===== Source data =====
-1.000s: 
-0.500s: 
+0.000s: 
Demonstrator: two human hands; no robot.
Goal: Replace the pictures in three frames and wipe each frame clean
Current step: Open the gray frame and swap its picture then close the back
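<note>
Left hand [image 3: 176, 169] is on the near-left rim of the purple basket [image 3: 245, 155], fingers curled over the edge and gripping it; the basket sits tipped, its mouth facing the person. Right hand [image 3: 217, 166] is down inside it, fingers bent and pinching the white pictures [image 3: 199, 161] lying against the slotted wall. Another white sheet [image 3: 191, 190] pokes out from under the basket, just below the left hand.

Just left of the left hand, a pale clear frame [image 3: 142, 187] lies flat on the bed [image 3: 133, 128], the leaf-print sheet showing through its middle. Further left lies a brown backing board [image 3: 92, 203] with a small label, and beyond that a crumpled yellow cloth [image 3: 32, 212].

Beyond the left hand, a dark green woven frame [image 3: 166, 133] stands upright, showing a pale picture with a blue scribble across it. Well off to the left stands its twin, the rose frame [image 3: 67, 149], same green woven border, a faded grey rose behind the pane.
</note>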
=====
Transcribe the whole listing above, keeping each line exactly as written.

-1.000s: 
-0.500s: 
+0.000s: 
Demonstrator: two human hands; no robot.
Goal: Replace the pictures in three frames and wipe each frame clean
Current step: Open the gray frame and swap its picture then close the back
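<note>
Left hand [image 3: 176, 169] is on the near-left rim of the purple basket [image 3: 245, 155], fingers curled over the edge and gripping it; the basket sits tipped, its mouth facing the person. Right hand [image 3: 217, 166] is down inside it, fingers bent and pinching the white pictures [image 3: 199, 161] lying against the slotted wall. Another white sheet [image 3: 191, 190] pokes out from under the basket, just below the left hand.

Just left of the left hand, a pale clear frame [image 3: 142, 187] lies flat on the bed [image 3: 133, 128], the leaf-print sheet showing through its middle. Further left lies a brown backing board [image 3: 92, 203] with a small label, and beyond that a crumpled yellow cloth [image 3: 32, 212].

Beyond the left hand, a dark green woven frame [image 3: 166, 133] stands upright, showing a pale picture with a blue scribble across it. Well off to the left stands its twin, the rose frame [image 3: 67, 149], same green woven border, a faded grey rose behind the pane.
</note>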

The answer has been fully written out.